Learn Derivations And Calculations for free with explanations, exercises, and a quick test (for ETL Developer).

Published: January 11, 2026 | Updated: January 11, 2026

Why this matters

Derivations and calculations turn raw fields into business-ready metrics. As an ETL Developer, you will:

  • Compute revenue, margins, discounts, and KPIs reliably.
  • Standardize names, emails, and codes to enable joins and analytics.
  • Create buckets (age groups, spend tiers) and flags (churn risk, VIP).
  • Build rollups and window-calculated features (rolling averages, ranks).
  • Handle nulls, rounding, and data types so numbers stay trustworthy.

Concept explained simply

Derivations are new columns created from existing data (e.g., net_revenue = qty * price * (1 - discount)). Calculations are the operations and rules you apply to produce those columns: arithmetic, conditionals, string/date functions, aggregates, and window functions.

Mental model

Think of your dataset as ingredients and your transformation as a recipe. Each derived column is a step that must be:

  • Deterministic: same inputs lead to same outputs.
  • Traceable: easy to explain how it was computed.
  • Testable: you can check each step with small samples.

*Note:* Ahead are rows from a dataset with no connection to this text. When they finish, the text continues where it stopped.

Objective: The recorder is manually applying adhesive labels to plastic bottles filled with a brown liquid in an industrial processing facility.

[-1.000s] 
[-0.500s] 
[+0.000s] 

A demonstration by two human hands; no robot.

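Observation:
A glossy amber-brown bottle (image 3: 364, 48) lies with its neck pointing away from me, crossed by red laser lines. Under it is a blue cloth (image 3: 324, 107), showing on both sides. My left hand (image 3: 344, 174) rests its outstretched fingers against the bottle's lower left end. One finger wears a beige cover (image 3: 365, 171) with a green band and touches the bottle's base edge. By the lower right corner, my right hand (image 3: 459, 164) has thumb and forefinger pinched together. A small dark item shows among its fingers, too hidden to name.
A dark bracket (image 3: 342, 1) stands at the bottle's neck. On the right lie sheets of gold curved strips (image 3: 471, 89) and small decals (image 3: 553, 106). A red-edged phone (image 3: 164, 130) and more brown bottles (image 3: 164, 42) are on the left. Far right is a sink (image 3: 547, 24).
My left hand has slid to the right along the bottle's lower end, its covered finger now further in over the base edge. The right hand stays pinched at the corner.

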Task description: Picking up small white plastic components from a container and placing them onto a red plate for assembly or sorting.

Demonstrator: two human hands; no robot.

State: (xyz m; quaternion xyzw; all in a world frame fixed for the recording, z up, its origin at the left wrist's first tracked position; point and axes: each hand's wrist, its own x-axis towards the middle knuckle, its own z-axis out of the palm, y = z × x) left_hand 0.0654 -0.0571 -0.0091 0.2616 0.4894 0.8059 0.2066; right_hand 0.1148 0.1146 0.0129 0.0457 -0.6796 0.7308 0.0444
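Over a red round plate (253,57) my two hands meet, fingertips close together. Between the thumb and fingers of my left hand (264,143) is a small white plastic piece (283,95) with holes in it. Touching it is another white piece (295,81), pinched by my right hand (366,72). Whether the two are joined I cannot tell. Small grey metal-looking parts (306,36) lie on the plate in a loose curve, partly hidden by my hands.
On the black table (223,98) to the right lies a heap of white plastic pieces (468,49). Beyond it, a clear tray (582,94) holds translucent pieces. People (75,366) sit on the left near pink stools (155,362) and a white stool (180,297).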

Core techniques you will use

  • Arithmetic: addition, subtraction, multiplication, division; order of operations matters.
  • Conditionals: CASE/IF for flags and buckets.
  • String ops: trim, lower/upper, split, substring, regex where available.
  • Date/time ops: date differences, truncation to day/week/month, time zone awareness.
  • Aggregations: sums, counts, averages; grouping keys.
  • Window functions: rolling averages, cumulative sums, ranks.
  • Type handling: casting, decimal precision, safe integer division.
  • Null handling: COALESCE/defaults, avoid dividing by zero.
  • Rounding: financial values usually round half up to 2 decimals; be consistent.

Worked examples

Example 1 — Order economics

Inputs per order: qty, unit_price, discount_pct, cogs.

  • revenue_before_discount = qty * unit_price
  • discount_amount = revenue_before_discount * discount_pct
  • net_revenue = revenue_before_discount - discount_amount
  • gross_margin = net_revenue - cogs
  • margin_pct = CASE WHEN net_revenue > 0 THEN gross_margin / net_revenue ELSE NULL END

Tip: Store monetary fields as decimals with sufficient precision to avoid floating-point surprises.

Example 2 — Churn risk flag

Inputs: last_purchase_date, today_date.

  • days_since_purchase = today_date - last_purchase_date
  • is_churn_risk = CASE WHEN days_since_purchase >= 90 THEN 1 ELSE 0 END

Make the cutoff explicit (e.g., 90) and keep it configurable in pipelines.

Example 3 — Standardize names and emails
  • full_name_clean = TRIM(REGEXP_REPLACE(full_name, '\\s+', ' '))
  • email_normalized = LOWER(TRIM(email))
  • email_domain = SPLIT_PART(email_normalized, '@', 2)

Small standardizations greatly improve join rates and deduplication.

Example 4 — Rolling 7-day average

Inputs: daily_sales(date, sales).

  • rolling_avg_7d = AVG(sales) OVER (ORDER BY date ROWS BETWEEN 6 PRECEDING AND CURRENT ROW)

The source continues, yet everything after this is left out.